Arnold Schoenberg vino al mundo para caminar por la cuerda floja de un tiempo sin aparente lógica ni razón: «Personalmente tengo la sensación de haber caído en un océano de aguas hirviendo». De un lado queda el siglo XIX, agotado, marchito, esforzado por mantenerse sobre el rescoldo de unas brasas humeantes; del otro el XX, aún por inventar y, por tanto, incierta mezcla de miedo y esperanza. Visto en la distancia, el cambio de siglo resulta apasionante, pero vivirlo fue una tragedia.
No es descabellado decir que en aquel momento el mundo temblaba bajo los efectos de un terremoto de magnitud inconmensurable. Viena es una de las más profundas pues ahí el Imperio de los Habsburgo, síntesis de una idea de Europa en la que lo cotidiano y la bonhomía se perciben como leyes eternas, se resquebraja. Nietsche y Wittgenstein, Kafka y Musil, George y Rilke, Kandinski y Klee, Freud y Einstein, cada uno en su territorio, son algunos de los testigos de esa fractura del viejo mundo.
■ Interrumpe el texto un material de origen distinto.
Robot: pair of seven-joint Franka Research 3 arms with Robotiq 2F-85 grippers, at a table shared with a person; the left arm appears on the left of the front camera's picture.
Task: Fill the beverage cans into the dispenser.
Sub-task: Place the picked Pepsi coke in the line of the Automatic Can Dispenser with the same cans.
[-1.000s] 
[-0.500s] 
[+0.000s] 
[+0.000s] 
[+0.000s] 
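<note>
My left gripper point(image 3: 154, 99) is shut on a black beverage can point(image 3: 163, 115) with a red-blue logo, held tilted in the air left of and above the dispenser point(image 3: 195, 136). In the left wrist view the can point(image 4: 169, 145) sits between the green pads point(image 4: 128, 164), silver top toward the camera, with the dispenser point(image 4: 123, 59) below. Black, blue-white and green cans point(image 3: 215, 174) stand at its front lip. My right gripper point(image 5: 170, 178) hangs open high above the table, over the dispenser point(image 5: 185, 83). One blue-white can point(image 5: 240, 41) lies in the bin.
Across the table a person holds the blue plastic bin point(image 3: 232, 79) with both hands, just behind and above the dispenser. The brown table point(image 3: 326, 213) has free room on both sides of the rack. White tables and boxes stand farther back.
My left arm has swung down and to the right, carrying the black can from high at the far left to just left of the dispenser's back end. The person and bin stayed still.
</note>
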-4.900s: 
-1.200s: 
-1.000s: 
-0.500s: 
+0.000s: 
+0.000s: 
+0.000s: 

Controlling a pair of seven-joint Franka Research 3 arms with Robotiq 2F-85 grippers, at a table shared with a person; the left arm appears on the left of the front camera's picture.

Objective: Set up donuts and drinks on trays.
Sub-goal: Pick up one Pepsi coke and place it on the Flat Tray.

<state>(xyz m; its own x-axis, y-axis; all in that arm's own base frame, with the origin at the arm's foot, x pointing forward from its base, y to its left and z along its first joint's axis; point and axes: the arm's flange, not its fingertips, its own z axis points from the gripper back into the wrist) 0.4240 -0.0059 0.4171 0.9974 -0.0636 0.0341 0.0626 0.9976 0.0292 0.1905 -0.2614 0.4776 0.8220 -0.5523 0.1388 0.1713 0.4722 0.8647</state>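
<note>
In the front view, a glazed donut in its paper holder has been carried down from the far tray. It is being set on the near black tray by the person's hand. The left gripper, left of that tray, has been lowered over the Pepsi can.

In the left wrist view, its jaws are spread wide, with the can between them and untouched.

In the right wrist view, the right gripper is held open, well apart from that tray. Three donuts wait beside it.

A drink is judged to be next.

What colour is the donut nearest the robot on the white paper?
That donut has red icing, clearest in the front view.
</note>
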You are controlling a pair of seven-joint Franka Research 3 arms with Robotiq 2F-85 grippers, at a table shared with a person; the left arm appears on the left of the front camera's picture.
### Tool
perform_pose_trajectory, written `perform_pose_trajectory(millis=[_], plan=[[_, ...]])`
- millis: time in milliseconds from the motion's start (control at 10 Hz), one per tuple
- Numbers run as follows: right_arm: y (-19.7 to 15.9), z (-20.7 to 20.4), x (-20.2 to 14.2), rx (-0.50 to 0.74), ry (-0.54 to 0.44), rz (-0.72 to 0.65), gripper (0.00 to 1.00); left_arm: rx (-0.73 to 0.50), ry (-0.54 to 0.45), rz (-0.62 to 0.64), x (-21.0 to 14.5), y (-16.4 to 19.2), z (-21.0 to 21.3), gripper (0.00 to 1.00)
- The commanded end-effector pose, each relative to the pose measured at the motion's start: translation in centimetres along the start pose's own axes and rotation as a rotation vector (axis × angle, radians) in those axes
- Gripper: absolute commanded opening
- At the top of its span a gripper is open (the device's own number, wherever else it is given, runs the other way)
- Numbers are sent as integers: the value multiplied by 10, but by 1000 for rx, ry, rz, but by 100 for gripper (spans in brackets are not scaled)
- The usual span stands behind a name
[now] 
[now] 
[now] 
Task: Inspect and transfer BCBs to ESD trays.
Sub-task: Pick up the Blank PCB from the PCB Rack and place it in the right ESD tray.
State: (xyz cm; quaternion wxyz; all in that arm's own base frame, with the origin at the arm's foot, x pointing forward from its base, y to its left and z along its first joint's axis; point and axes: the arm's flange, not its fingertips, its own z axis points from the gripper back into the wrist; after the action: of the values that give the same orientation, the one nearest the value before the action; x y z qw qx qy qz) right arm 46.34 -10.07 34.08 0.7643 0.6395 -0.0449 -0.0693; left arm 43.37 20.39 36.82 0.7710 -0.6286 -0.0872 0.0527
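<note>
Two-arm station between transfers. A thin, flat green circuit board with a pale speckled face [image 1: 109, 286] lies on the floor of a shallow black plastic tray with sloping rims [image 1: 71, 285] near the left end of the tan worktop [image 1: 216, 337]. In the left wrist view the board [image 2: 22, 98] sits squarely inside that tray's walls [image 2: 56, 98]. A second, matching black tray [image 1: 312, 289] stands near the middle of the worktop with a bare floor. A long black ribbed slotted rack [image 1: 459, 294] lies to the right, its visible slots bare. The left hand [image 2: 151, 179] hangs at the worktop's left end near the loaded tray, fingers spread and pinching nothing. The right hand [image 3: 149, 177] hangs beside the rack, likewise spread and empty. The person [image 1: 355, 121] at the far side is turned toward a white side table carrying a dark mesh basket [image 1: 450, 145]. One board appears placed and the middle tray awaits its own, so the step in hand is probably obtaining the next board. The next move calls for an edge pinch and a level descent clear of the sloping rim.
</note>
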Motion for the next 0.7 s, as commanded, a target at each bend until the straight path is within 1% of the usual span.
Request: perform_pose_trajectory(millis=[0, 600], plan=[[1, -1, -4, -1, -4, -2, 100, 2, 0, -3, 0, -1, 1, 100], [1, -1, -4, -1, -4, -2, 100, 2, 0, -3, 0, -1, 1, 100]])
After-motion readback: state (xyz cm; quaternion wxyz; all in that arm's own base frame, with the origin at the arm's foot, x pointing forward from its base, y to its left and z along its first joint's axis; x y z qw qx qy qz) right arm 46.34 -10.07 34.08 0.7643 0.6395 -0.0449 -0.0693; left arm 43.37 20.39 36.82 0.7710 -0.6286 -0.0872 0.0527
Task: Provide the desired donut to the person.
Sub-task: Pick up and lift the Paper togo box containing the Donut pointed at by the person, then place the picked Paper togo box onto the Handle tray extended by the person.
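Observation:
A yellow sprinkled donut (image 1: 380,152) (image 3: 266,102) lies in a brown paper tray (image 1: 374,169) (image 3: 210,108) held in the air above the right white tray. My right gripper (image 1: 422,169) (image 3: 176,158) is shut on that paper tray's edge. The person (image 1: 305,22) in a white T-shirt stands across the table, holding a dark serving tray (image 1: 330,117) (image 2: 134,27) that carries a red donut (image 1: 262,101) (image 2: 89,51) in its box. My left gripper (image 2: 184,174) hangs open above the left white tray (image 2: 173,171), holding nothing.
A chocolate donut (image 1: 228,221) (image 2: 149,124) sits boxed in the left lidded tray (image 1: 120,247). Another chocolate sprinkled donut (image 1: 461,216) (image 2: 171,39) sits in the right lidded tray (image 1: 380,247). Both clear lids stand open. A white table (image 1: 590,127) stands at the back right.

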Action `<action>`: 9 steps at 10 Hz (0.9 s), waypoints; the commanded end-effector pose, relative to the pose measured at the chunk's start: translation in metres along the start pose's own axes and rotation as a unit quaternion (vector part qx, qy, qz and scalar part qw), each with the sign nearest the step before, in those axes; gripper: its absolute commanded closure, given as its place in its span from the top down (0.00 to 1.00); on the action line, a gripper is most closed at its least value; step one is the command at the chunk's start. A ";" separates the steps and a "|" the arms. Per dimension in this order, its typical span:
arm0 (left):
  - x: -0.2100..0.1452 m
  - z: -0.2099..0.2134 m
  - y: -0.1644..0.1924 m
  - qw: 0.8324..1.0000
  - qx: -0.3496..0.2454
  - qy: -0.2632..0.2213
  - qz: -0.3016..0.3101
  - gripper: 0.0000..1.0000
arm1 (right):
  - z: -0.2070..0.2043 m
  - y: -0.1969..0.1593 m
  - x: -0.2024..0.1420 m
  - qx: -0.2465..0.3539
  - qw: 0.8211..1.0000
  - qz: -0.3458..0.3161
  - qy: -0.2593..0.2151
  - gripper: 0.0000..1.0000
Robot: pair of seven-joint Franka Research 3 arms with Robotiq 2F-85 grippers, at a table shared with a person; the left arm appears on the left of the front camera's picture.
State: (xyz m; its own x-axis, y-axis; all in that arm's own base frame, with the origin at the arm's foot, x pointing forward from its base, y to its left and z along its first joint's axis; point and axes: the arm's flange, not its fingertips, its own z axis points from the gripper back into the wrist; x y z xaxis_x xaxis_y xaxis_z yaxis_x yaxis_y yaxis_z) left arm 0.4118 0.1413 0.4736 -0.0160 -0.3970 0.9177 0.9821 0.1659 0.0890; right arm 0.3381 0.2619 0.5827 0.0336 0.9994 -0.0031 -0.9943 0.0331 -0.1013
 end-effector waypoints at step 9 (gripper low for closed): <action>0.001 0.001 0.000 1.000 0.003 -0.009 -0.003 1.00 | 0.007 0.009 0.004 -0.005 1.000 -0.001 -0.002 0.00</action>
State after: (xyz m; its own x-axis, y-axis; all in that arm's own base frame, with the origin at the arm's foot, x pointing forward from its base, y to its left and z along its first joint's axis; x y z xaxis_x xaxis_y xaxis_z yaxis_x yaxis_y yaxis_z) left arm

«La búsqueda del tiempo perdido hace que se pierda el camino a casa», dijo Adorno en una sentencia cargada de permanente actualidad. Schoenberg así lo sintió incluso antes de sospechar que su lápiz le estaba guiando por senderos inexplorados. Pero el autor austriaco se adentrará por ellos asumiendo como principio la continuidad con el pasado más inmediato y con el presente, sin rupturas. De un lado, tomando la tradición wagneriana que a través de la saturación cromática ha llevado a la tonalidad al límite de sus posibilidades. Del otro, tanteando la inmensidad de los medios orquestales que Mahler ha dilatado hasta extremos nunca imaginados en su afán por meter el universo en la botella de la sinfonía. También la ambigüedad de la forma que Schoenberg moldeará en la madurez a través del contrapunto pero que en principio desarrolla tomando como modelo la variación continua de Brahms, germen de una arquitectura en continuo desarrollo en la que parecen dejar de existir los muros y techumbre que delimitan el contexto.